What we need to do is make sure that the one guy working is smart enough and productive enough and has enough capital goods and software to be able to get it all done, or else those retirees are in serious trouble, no matter how much money they might have. So the real problem is, if the remaining workers aren't sufficiently productive, there will be a general shortage of goods and services. [. . .] 
And the story gets even worse. Any mainstream economist will agree that there pretty much isn't anything in the way of real goods we can produce today that will be useful 50 years from now. They go on to say that the only thing we can do for our descendants that far into the future is to do our best to make sure they have the knowledge and technology to help them meet their future demands. The irony is that in order to somehow "save" public funds for the future, what we do is cut back on expenditures today [he is referring to the various forms of "fiscal austerity" preached by proponents of neoliberalism in all its horrible and deleterious permutations], which does nothing but set our economy back and cause the growth of output and employment to decline. And worse yet, the great disappointment is that the first thing our misguided leaders cut back on is education -- the one thing that the mainstream agrees should be done that actually helps our children 50 years down the road. [link to source document here]
The heart of the issue are the resources given to a nation by the gods (or, if you prefer, by nature -- gifts which the ancient wisdom preserved in the myths, scriptures, and sacred traditions of the world universally saw as originating in the divine realm, the realm of the gods).

And the most important of all those resources given to any nation by the divine realm are the men and women whom the gods allow to be born into that nation.

If we allow those gifts to be wasted or squandered, we are going to have serious problems. And, judging by the level of unemployment, under-employment and homelessness in the united states (as well as in other nations, but the problem is reaching crisis levels in the united states), the gifts of the gods (or, if you prefer, the resources given by nature) are being wasted by bad economic policy.

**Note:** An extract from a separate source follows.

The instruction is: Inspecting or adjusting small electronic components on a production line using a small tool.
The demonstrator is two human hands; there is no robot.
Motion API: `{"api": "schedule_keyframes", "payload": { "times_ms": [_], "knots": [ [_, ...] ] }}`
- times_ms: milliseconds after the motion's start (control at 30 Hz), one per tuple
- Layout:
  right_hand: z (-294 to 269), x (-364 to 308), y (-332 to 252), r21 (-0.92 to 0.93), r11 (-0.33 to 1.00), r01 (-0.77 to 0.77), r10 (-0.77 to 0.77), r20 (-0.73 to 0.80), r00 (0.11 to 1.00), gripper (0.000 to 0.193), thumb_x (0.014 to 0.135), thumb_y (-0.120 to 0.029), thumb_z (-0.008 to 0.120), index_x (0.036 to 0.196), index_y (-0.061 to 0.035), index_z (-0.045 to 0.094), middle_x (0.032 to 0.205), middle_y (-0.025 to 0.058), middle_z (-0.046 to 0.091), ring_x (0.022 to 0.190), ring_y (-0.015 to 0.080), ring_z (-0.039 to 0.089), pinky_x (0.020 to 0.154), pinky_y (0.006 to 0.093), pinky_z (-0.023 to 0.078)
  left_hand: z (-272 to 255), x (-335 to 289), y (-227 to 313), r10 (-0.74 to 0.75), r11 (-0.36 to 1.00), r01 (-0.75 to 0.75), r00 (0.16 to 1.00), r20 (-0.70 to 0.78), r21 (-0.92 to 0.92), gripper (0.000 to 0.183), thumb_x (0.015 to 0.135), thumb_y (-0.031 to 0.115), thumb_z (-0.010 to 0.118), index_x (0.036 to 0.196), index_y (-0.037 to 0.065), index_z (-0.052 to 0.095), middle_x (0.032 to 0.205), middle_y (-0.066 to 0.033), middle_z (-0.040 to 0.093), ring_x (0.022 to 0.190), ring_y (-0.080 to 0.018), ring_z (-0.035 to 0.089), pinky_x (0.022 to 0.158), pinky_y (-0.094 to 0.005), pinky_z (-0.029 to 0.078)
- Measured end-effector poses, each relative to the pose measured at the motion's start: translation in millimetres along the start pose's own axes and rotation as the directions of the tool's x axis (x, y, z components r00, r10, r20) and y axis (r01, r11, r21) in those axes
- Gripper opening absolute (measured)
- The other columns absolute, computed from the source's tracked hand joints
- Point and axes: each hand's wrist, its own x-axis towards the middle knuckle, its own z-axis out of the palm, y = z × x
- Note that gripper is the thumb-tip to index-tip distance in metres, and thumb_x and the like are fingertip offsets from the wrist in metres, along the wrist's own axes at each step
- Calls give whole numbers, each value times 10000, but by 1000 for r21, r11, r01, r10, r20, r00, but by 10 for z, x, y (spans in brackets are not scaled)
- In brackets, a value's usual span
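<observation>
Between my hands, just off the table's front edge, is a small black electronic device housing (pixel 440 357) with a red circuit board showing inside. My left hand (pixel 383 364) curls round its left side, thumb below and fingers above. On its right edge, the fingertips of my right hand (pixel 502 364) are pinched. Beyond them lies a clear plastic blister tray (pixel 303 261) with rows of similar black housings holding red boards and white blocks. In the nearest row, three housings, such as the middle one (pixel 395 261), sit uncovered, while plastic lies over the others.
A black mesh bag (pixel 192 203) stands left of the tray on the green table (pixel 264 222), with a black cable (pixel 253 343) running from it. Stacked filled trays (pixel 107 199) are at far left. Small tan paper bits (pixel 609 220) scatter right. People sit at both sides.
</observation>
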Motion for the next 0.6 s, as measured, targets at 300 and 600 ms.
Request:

Warren Mosler in his "Deadly Innocent Frauds" book takes the charitable view that this bad economic policy is "misguided" in its origin, as he says in the quoted passage above (in the final sentence of the cited text). In fact, while some of the bad economic policy may be innocently or naively "misguided," it is far more likely that these policies are deliberate, because fiscal austerity leads very directly to privatization, by the following mechanism:
  • Fiscal austerity, by definition, requires higher taxes and lower government expenditures, and demands "balanced budgets" 
  • This austerity policy seeks to take away fiscal authority from elected leaders and deliberately hinder their ability to provide proper infrastructure and services, which
  • leads to demands to "privatize" that infrastructure and those services (and, if "balanced budgets" are not met, the same policies can also lead to demands to sell-off the public domain in order to help "reduce the deficit")
Privatization is incredibly profitable for those connected insiders who are able to purchase the public domain and the services that properly stem from the gifts of nature to the people of a nation (such as privatizing rivers, forests, ports, roadways, and the electromagnetic spectrum).

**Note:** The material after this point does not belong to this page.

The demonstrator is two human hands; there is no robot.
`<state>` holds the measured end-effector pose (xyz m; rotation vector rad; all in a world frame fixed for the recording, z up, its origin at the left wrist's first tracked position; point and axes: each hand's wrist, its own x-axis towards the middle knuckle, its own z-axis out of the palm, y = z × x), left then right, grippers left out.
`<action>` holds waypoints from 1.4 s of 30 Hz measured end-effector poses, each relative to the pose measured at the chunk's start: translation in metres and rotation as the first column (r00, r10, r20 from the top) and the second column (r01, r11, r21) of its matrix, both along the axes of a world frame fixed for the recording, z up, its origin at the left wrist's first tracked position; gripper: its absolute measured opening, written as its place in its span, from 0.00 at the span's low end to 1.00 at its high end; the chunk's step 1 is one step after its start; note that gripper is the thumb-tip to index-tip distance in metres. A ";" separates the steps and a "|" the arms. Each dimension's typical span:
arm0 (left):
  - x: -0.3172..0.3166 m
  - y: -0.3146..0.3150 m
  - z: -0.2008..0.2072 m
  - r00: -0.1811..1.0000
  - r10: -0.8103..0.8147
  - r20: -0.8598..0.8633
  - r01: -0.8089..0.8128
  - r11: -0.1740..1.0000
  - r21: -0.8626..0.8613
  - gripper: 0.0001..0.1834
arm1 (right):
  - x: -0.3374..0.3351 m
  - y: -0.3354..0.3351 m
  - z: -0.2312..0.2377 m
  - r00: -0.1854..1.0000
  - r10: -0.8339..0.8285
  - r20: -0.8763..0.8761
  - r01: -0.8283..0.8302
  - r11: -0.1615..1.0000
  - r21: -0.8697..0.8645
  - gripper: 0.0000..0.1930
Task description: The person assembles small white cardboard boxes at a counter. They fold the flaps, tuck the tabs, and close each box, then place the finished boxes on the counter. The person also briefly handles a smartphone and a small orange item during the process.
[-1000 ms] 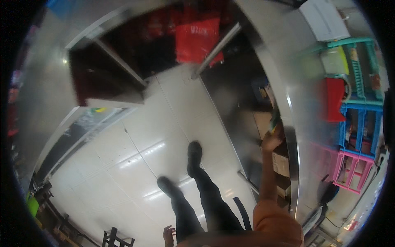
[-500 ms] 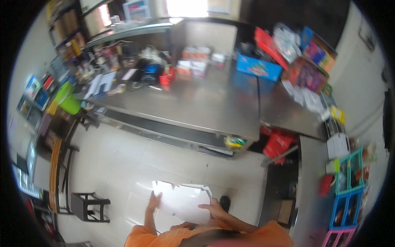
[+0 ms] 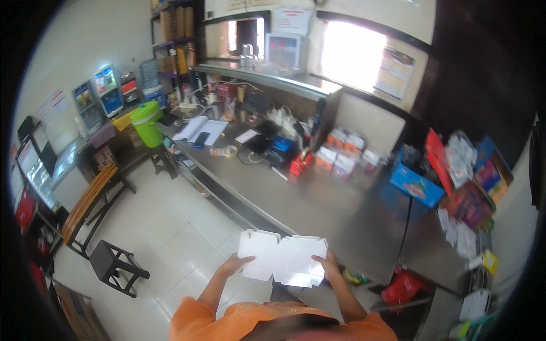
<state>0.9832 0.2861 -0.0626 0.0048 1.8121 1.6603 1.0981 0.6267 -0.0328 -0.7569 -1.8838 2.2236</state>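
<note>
A flat, white unfolded cardboard box [image 3: 281, 258] is held out in front of my body, above the floor and near the steel table's front edge. Its outline has notches and tabs, and crease lines cross it. My left hand [image 3: 234, 263] grips its left edge, thumb on top. At the opposite edge, my right hand [image 3: 329, 265] pinches it the same way. Fingers under the cardboard are hidden. Whether one sheet or more is held, I cannot tell.
Ahead stands a steel table [image 3: 352, 227] with an open notebook [image 3: 213, 132], a red object [image 3: 300, 163], small orange-and-white cartons [image 3: 341, 152] and a blue carton [image 3: 418, 186]. A dark stool [image 3: 116, 264], wooden bench [image 3: 91, 199] and green bucket [image 3: 147, 126] are at left.
My view has swung left and up, and the table is closer to my hands. The cardboard is now level and spread wider, with my right hand moved out to its right edge.
</note>
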 end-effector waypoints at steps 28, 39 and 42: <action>-0.317 0.117 -0.020 0.688 -0.411 -0.598 -0.035 0.804 -0.594 0.24 | -0.217 0.019 -0.068 0.749 -0.652 0.116 0.327 0.516 0.792 0.17; -0.349 0.112 -0.028 0.620 -0.491 -0.612 0.122 0.831 -0.543 0.20 | -0.232 -0.015 -0.038 0.701 -0.703 0.121 0.367 0.500 0.784 0.26; -0.350 0.117 -0.031 0.660 -0.486 -0.573 0.106 0.815 -0.569 0.21 | -0.233 -0.022 -0.034 0.702 -0.700 0.131 0.326 0.479 0.815 0.26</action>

Previous posts discussing the problems of neoliberal austerity include:

(among many others)

Indeed, as Warren Mosler (and other pioneering MMT economists) explain elsewhere (including in earlier chapters in his "Seven Deadly Innocent Frauds" book), the presence of widespread unemployment and under-employment is irrefutable proof that either taxes are too high, government spending is too low, or some combination of the two (i.e., "both!"). In other words, unemployment is a sign of the deleterious impact of fiscal austerity (which, by definition, demands higher taxes and lower government expenditures).

The reason high taxes and low government spending lead to unemployment is that the taxes remove the ability of the people (outside the government) to buy goods and services, and if the government does not spend a commensurate amount to countervail the impact of those taxes, then goods and services (including labor) will be left un-purchased.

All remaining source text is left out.